▸ What is being asked
Give the listing again word for word, excluding the pictures it contains.

=======

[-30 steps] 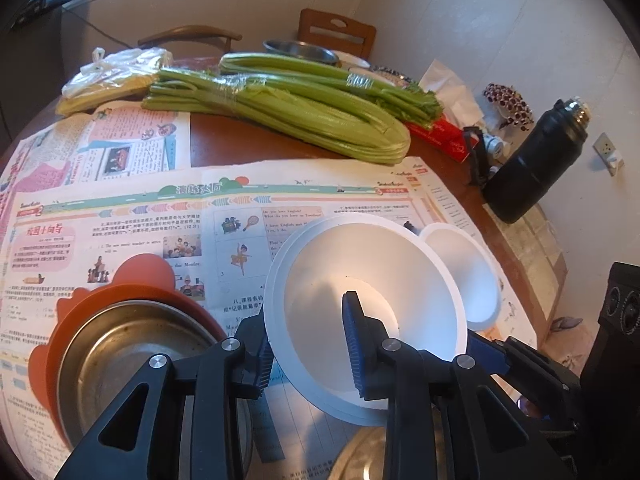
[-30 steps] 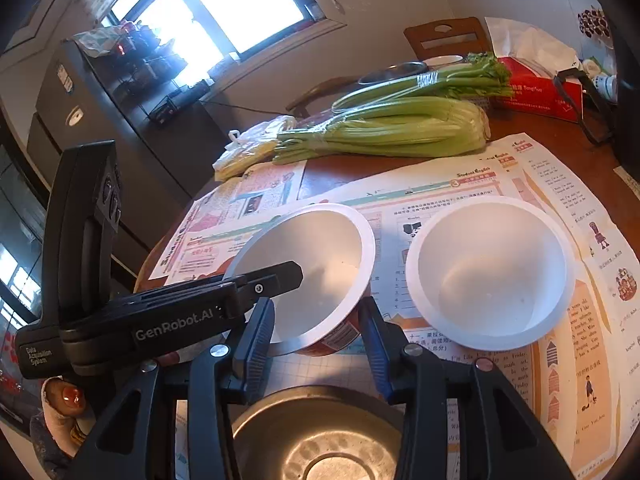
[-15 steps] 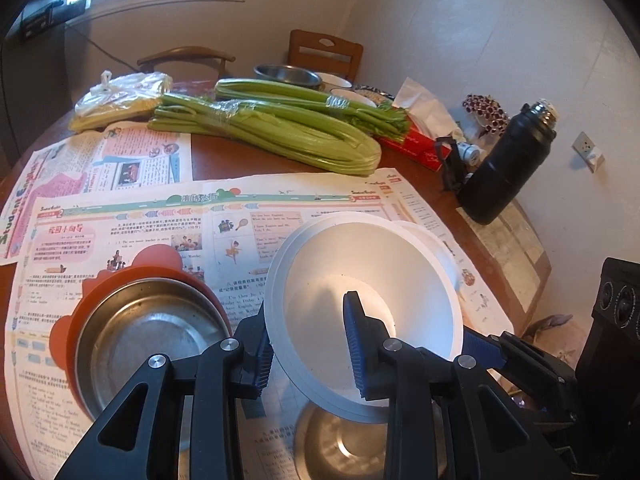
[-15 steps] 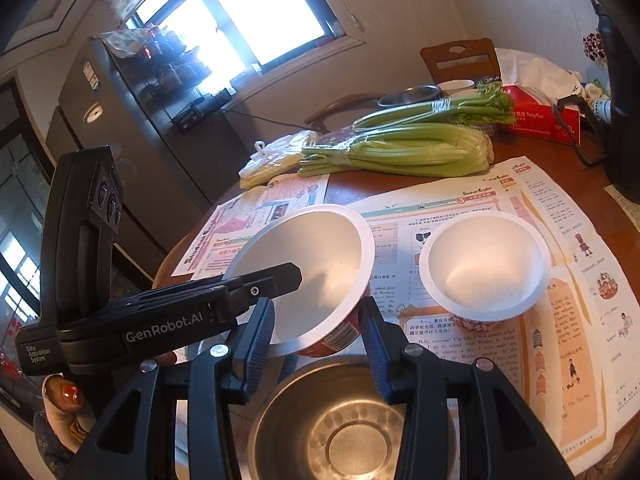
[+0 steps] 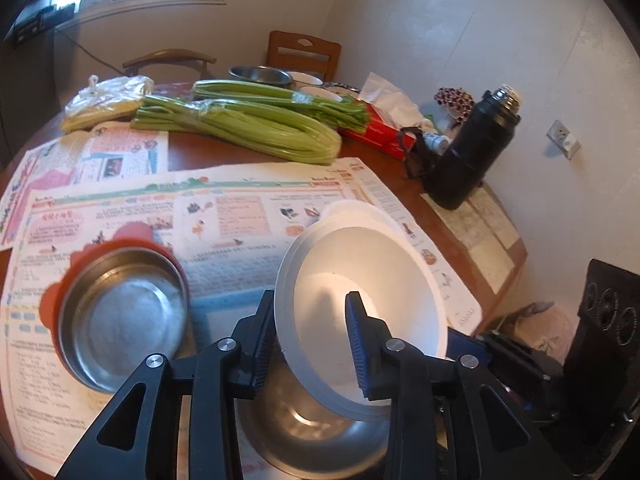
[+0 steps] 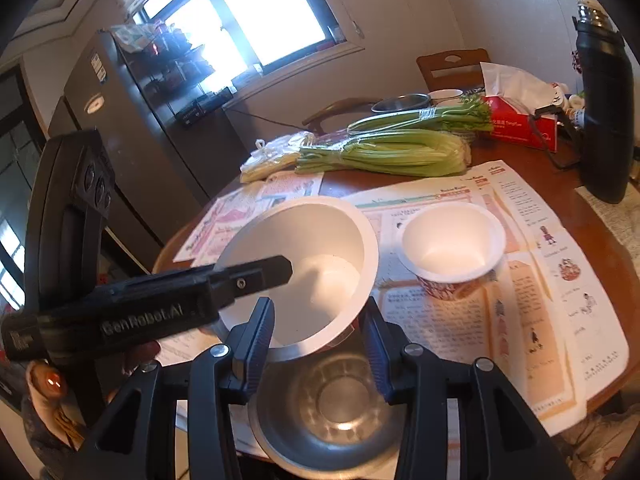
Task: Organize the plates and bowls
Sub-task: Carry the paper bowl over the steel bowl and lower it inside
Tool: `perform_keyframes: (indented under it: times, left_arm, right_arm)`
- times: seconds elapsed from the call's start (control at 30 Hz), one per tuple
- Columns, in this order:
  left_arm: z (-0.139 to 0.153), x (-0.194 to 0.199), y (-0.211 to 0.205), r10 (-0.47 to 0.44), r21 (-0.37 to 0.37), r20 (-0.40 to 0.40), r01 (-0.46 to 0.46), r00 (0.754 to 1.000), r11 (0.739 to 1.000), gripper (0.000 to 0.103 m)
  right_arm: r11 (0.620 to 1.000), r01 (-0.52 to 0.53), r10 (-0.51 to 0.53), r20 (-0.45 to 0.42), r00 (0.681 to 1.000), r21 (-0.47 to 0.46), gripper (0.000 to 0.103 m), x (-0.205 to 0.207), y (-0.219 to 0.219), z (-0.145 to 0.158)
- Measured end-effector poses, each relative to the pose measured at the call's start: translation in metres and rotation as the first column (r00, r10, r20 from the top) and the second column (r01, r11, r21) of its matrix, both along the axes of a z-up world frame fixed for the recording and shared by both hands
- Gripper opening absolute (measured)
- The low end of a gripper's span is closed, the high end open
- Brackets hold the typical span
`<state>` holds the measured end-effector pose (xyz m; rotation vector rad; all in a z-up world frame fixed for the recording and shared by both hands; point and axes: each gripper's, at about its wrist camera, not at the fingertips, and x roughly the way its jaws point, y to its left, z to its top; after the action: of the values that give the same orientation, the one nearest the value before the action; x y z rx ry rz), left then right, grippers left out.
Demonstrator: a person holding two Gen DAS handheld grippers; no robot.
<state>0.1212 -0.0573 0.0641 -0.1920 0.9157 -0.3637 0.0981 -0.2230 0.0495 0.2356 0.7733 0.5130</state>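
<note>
Only in the left wrist view: a red-rimmed steel bowl [image 5: 120,312] on the newspaper [image 5: 240,216], lower left. Only in the right wrist view: all of the small white bowl [image 6: 452,240], upright at right of centre, plus part of a hand [image 6: 48,384] at the lower left edge. From the left, just a sliver of that small bowl's rim, behind the large one.

Both tools angled down toward the table, meeting at the large white bowl [image 5: 360,280], tilted, at centre bottom above a plain steel bowl [image 6: 328,408].

Left gripper [image 5: 311,300] astride the large bowl's wall, one finger inside, one outside at the rim; jaws just now widening a little, wall between them; cannot tell whether the pads press on it. Right gripper [image 6: 317,308] clamped on the same bowl's lower body, one pad on each side.
</note>
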Motion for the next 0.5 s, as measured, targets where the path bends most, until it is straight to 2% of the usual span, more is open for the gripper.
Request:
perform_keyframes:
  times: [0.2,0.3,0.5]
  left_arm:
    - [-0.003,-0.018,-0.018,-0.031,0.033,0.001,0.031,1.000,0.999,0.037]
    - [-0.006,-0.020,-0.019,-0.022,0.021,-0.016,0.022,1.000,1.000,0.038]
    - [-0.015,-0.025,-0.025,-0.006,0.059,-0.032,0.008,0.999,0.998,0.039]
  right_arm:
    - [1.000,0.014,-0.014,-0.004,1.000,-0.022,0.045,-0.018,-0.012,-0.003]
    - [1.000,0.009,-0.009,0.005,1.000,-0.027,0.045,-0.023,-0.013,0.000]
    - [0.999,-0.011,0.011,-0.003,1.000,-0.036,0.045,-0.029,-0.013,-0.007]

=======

▸ Solved exercise
[-30 steps] 
[-30 steps] 
[-15 steps] 
[-15 steps] 
[+0 steps] 
[+0 steps] 
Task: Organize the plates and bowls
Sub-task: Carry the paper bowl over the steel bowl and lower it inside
Tool: `perform_keyframes: (indented under it: times, left_arm, right_arm)`
- times: seconds elapsed from the call's start (control at 30 Hz), one per tuple
- Columns, in this order:
  left_arm: z (-0.139 to 0.153), x (-0.194 to 0.199), y (-0.211 to 0.205), r10 (-0.47 to 0.44), r21 (-0.37 to 0.37), r20 (-0.40 to 0.40), r01 (-0.46 to 0.46), r00 (0.754 to 1.000), r11 (0.739 to 1.000), gripper (0.000 to 0.103 m)
  right_arm: r11 (0.620 to 1.000), r01 (-0.52 to 0.53), r10 (-0.51 to 0.53), r20 (-0.45 to 0.42), r00 (0.681 to 1.000), r21 (-0.47 to 0.46), gripper (0.000 to 0.103 m), x (-0.205 to 0.207), y (-0.219 to 0.219), z (-0.145 to 0.158)
- Measured end-effector poses, each relative to the pose measured at the call's start: translation in metres and rotation as the first column (r00, r10, r20 from the top) and the second column (r01, r11, r21) of its matrix, both along the axes of a z-up world frame fixed for the recording and shared by both hands
- Gripper opening absolute (measured)
- The low end of a gripper's span is closed, the high end open
- Brackets hold the typical span
`<state>` holds the measured end-effector pose (xyz m; rotation vector rad; all in a z-up world frame fixed for the recording and shared by both hands; point and axes: each gripper's, at about its wrist camera, not at the fingertips, and x roughly the way its jaws point, y to its left, z to its top; after the action: of the values that give the same orientation, the one nearest the value before the action; x y z rx ry rz), left then right, grippers left out.
Demonstrator: a person holding two Gen DAS handheld grippers; no robot.
<state>0.1212 -0.0573 0.0641 -0.1920 0.9157 -0.3637 0.0981 -0.2230 0.0495 0.2356 0.7733 0.5130</state>
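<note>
Only in the left wrist view: a red-rimmed steel bowl [image 5: 120,312] on the newspaper [image 5: 240,216], lower left. Only in the right wrist view: all of the small white bowl [image 6: 452,240], upright at right of centre, plus part of a hand [image 6: 48,384] at the lower left edge. From the left, just a sliver of that small bowl's rim, behind the large one.

Both tools angled down toward the table, meeting at the large white bowl [image 5: 360,280], tilted, at centre bottom above a plain steel bowl [image 6: 328,408].

Left gripper [image 5: 311,300] astride the large bowl's wall, one finger inside, one outside at the rim; jaws just now widening a little, wall between them; cannot tell whether the pads press on it. Right gripper [image 6: 317,308] clamped on the same bowl's lower body, one pad on each side.
</note>
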Motion for the next 0.5 s, as measured, targets where the path bends most, until it is straight to 2% of the usual span, more is open for the gripper.
Request:
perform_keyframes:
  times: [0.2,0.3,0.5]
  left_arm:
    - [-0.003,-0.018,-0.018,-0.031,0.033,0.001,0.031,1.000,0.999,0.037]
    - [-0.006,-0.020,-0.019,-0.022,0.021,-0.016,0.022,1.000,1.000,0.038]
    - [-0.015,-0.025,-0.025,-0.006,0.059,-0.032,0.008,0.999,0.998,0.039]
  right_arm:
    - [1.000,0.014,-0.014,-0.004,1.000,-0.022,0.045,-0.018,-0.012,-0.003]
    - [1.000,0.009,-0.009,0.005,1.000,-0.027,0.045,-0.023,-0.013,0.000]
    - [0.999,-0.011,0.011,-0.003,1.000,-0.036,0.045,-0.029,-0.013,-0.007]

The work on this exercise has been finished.